Set down the data below in full, exactly as it reads, but without the pictures.

________________________

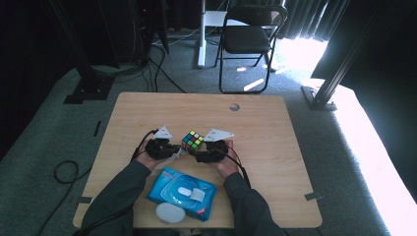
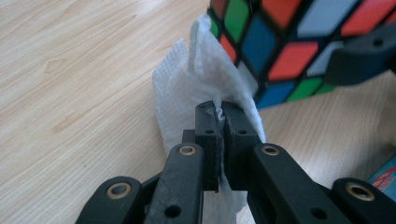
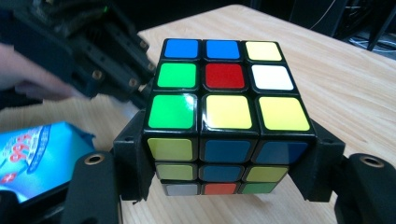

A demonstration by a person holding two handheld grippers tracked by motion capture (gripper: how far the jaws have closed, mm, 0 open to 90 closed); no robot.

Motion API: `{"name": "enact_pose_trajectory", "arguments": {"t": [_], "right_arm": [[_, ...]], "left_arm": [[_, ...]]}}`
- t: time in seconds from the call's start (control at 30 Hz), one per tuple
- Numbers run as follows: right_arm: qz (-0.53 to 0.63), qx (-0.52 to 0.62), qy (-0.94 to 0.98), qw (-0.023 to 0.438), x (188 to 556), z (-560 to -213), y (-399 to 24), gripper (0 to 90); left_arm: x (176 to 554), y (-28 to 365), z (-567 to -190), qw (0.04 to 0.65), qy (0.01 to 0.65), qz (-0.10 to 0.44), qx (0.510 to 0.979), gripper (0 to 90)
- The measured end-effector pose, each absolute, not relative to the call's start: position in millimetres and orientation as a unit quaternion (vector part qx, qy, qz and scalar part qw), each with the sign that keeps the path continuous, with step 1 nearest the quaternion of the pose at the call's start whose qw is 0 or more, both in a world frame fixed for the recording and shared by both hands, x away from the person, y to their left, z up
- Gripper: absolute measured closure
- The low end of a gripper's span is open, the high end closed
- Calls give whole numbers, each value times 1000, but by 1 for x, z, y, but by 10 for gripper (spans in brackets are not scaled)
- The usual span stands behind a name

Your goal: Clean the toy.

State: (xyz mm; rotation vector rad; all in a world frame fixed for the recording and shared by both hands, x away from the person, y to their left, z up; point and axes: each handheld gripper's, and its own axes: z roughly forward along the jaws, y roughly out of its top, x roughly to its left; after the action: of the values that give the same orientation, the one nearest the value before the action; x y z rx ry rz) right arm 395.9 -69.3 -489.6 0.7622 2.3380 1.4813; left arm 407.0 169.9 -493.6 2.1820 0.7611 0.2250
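Wiping step in hand. The left gripper has its fingers pressed together on a folded white wet wipe, which touches a side face of the Rubik's cube. The right gripper has its fingers clamped on opposite sides of the cube, holding it above the bench. A blue wipe packet lies near the person's forearms. The next move likely calls for dragging the wipe across the face while the right grip holds firm.

Curtained recording lab: metal frame posts, floor cables, folding chair
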Motion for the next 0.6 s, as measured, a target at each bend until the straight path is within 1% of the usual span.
{"name": "enact_pose_trajectory", "arguments": {"t": [0.43,0.6], "right_arm": [[513,284,797,143,401,-487,-68,341],[531,300,782,130,405,-485,-70,341]], "left_arm": [[400,157,-491,403,274,101,868,860],[397,152,-484,409,257,104,869,860]]}}
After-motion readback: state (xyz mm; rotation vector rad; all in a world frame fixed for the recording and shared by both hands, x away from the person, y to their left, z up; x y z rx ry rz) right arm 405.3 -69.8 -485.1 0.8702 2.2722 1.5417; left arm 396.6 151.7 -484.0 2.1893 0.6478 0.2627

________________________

EXERCISE RESPONSE:
A demonstration by a person holding two handheld grippers tracked by motion capture (gripper: how far the jaws have closed, mm, 0 open to 90 closed); no robot.

Motion API: `{"name": "enact_pose_trajectory", "arguments": {"t": [_], "right_arm": [[_, ...]], "left_arm": [[_, ...]]}}`
- t: time in seconds from the call's start (control at 30 Hz), one per tuple
- Numbers run as follows: right_arm: qz (-0.53 to 0.63), qx (-0.52 to 0.62), qy (-0.94 to 0.98), qw (-0.023 to 0.438), x (188 to 556), z (-560 to -213), y (-399 to 24), gripper (0 to 90); left_arm: x (176 to 554), y (-28 to 365), z (-567 to -190), qw (0.04 to 0.65), qy (0.01 to 0.65), qz (-0.10 to 0.44), qx (0.510 to 0.979), gripper (0 to 90)
- The measured end-effector pose, each absolute, not relative to the call's start: position in millimetres and orientation as a unit quaternion (vector part qx, qy, qz and scalar part qw), each with the sign that keeps the path continuous, with step 1 nearest the quaternion of the pose at the call's start whose qw is 0 or more, both in a world frame fixed for the recording and shared by both hands, x away from the person, y to their left, z up
- Gripper: absolute measured closure
- The low end of a gripper's span is open, the high end closed
- Calls give whole numbers, each value times 1000, but by 1 for x, z, y, but by 10 for gripper (spans in brackets are not scaled)
- The usual span stands behind a name

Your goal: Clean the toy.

State: (xyz mm; rotation vector rad; all in a world frame fixed for the recording and shared by both hands, x away from the person, y to their left, z up; point and axes: each handheld gripper's, and its own axes: z roughly forward along the jaws, y roughly out of its top, x roughly to its left; after the action: of the values that give the same orientation, the one nearest the value before the action; x y z rx ry rz) right arm 395.9 -69.3 -489.6 0.7622 2.3380 1.4813; left arm 407.0 169.9 -493.6 2.1820 0.7611 0.2250
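Wiping step in hand. The left gripper has its fingers pressed together on a folded white wet wipe, which touches a side face of the Rubik's cube. The right gripper has its fingers clamped on opposite sides of the cube, holding it above the bench. A blue wipe packet lies near the person's forearms. The next move likely calls for dragging the wipe across the face while the right grip holds firm.

Curtained recording lab: metal frame posts, floor cables, folding chair
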Motion for the next 0.6 s, as measured, a target at each bend until the straight path is within 1% of the usual span.
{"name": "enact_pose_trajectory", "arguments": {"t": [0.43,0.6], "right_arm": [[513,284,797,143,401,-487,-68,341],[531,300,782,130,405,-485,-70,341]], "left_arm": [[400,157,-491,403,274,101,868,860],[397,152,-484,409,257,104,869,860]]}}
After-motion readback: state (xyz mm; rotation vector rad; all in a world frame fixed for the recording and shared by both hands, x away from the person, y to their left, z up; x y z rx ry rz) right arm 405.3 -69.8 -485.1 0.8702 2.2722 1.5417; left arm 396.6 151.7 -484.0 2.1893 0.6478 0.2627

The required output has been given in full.